◆ Description of the task: Before printing, remove every picture; then print the lines below exactly, from the first line through the line containing "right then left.".

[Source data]
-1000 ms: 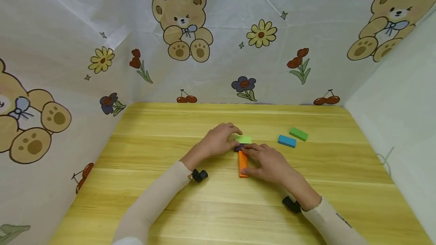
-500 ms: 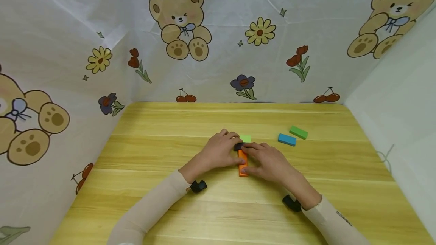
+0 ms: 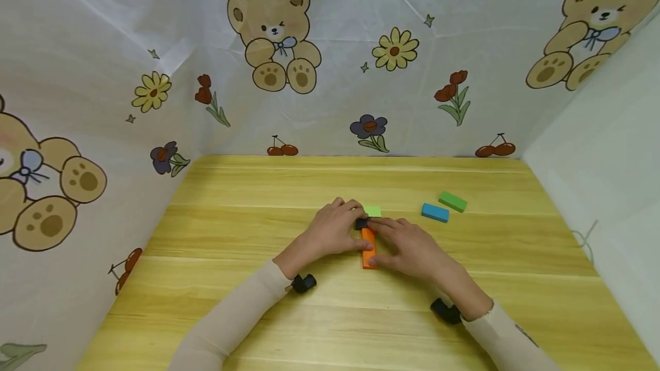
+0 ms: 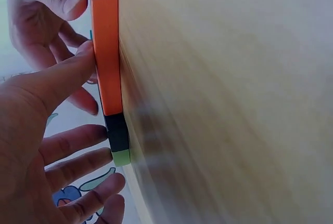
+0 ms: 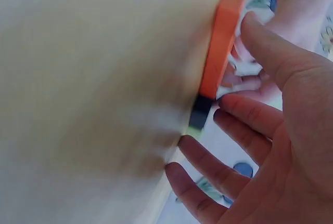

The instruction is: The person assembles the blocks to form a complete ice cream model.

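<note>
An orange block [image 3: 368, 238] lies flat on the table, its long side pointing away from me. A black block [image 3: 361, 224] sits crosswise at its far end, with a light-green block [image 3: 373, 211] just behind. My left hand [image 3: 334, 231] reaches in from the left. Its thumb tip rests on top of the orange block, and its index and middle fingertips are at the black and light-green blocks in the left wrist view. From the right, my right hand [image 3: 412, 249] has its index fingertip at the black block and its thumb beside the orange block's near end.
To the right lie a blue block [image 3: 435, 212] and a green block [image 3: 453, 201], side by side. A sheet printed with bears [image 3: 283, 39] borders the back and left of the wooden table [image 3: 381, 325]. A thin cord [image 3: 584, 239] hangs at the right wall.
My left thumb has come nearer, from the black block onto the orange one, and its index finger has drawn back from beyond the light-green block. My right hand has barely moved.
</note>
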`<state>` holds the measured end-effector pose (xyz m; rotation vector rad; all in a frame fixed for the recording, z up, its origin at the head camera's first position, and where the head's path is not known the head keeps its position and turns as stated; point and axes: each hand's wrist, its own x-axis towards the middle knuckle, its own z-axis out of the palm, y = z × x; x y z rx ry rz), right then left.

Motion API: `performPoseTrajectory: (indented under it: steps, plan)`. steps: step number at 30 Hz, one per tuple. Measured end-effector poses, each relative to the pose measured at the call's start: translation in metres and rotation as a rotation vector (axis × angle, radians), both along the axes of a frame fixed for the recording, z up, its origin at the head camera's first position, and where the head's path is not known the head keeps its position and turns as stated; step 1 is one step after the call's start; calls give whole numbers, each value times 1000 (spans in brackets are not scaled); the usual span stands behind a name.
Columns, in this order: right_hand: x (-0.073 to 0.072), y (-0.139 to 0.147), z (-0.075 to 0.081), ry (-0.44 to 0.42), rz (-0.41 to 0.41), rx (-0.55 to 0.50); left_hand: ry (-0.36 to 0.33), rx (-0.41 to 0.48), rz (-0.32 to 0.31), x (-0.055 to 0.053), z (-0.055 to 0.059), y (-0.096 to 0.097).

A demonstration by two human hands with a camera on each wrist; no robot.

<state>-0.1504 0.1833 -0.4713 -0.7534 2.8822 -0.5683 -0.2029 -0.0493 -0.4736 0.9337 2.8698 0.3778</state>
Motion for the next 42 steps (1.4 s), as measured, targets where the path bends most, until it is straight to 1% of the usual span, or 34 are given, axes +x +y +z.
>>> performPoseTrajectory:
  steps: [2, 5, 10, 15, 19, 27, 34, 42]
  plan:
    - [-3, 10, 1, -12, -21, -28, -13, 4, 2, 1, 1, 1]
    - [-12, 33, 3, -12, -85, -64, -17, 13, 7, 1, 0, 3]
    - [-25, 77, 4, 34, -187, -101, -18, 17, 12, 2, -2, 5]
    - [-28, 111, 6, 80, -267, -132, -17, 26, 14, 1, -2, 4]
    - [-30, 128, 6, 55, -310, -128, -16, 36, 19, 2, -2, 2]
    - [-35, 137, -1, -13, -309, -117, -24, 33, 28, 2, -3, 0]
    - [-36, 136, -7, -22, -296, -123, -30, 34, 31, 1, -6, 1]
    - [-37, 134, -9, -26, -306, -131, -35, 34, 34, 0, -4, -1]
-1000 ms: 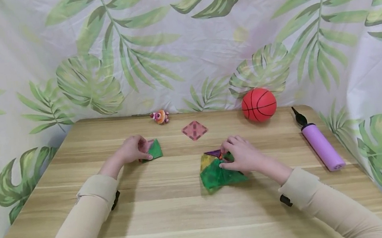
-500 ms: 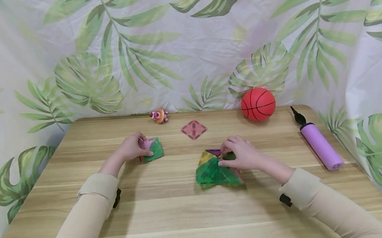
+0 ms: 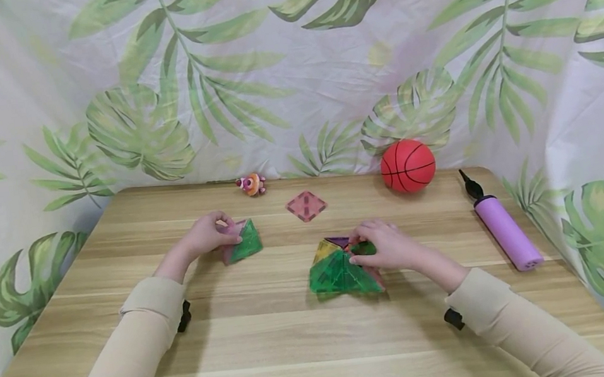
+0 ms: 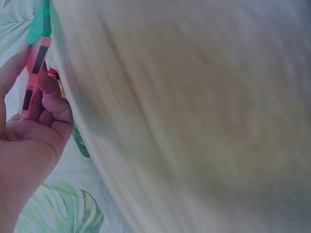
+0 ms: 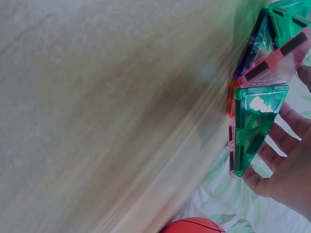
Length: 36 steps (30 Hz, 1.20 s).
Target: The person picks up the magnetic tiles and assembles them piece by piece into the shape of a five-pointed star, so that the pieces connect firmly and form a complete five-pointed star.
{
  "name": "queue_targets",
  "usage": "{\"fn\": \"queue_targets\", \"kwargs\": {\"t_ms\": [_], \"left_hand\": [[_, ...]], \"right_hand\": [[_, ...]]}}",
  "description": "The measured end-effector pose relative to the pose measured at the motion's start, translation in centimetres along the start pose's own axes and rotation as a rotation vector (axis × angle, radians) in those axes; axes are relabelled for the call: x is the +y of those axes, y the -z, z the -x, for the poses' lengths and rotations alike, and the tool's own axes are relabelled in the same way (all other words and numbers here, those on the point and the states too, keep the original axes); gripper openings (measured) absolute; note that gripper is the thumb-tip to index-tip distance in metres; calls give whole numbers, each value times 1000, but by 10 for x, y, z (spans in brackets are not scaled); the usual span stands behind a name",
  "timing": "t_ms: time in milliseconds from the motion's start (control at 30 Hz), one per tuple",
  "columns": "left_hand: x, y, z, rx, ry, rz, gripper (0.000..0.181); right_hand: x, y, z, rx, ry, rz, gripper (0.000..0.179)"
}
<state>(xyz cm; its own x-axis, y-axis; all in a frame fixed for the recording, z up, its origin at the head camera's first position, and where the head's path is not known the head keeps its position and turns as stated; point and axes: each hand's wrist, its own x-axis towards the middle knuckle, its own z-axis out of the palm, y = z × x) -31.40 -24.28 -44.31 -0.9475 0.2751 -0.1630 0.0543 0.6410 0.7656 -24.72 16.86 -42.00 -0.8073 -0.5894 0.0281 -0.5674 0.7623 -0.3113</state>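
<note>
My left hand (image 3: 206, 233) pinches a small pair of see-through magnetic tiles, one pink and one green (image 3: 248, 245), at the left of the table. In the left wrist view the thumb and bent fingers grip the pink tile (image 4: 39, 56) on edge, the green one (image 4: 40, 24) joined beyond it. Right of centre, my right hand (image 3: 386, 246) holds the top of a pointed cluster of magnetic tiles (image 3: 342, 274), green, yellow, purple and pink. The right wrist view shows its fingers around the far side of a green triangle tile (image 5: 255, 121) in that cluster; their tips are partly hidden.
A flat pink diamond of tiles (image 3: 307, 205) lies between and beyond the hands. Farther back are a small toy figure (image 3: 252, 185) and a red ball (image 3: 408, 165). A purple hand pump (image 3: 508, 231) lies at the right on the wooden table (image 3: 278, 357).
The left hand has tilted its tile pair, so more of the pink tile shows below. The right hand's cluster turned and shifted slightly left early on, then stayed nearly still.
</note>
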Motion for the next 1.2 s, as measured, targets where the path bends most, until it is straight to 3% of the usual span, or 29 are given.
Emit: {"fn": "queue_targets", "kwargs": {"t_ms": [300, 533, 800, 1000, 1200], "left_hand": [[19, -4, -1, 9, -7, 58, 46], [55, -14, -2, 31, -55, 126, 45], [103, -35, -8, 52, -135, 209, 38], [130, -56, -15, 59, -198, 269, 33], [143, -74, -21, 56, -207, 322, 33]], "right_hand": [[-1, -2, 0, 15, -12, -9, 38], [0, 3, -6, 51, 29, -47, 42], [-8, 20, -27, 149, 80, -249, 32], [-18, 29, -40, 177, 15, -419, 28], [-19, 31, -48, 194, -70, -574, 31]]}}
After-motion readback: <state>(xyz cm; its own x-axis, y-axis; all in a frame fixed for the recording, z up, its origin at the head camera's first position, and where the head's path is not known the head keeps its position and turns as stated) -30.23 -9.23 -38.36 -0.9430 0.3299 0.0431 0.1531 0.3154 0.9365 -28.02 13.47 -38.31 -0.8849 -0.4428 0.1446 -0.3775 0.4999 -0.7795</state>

◆ Exercise solution:
-1000 ms: 
-500 ms: 
+0 ms: 
+0 ms: 
+0 ms: 

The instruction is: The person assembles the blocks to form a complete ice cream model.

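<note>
An orange block [image 3: 368, 238] lies flat on the table, its long side pointing away from me. A black block [image 3: 361, 224] sits crosswise at its far end, with a light-green block [image 3: 373, 211] just behind. My left hand [image 3: 334, 231] reaches in from the left. Its thumb tip rests on top of the orange block, and its index and middle fingertips are at the black and light-green blocks in the left wrist view. From the right, my right hand [image 3: 412, 249] has its index fingertip at the black block and its thumb beside the orange block's near end.
To the right lie a blue block [image 3: 435, 212] and a green block [image 3: 453, 201], side by side. A sheet printed with bears [image 3: 283, 39] borders the back and left of the wooden table [image 3: 381, 325]. A thin cord [image 3: 584, 239] hangs at the right wall.
My left thumb has come nearer, from the black block onto the orange one, and its index finger has drawn back from beyond the light-green block. My right hand has barely moved.
</note>
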`<state>` holds the measured end-effector pose (xyz m; rotation vector rad; all in a frame fixed for the recording, z up, its origin at the head camera's first position, and where the head's path is not known the head keeps its position and turns as stated; point and axes: each hand's wrist, its own x-axis towards the middle knuckle, its own z-axis out of the palm, y = z × x; x y z rx ry rz), right then left.

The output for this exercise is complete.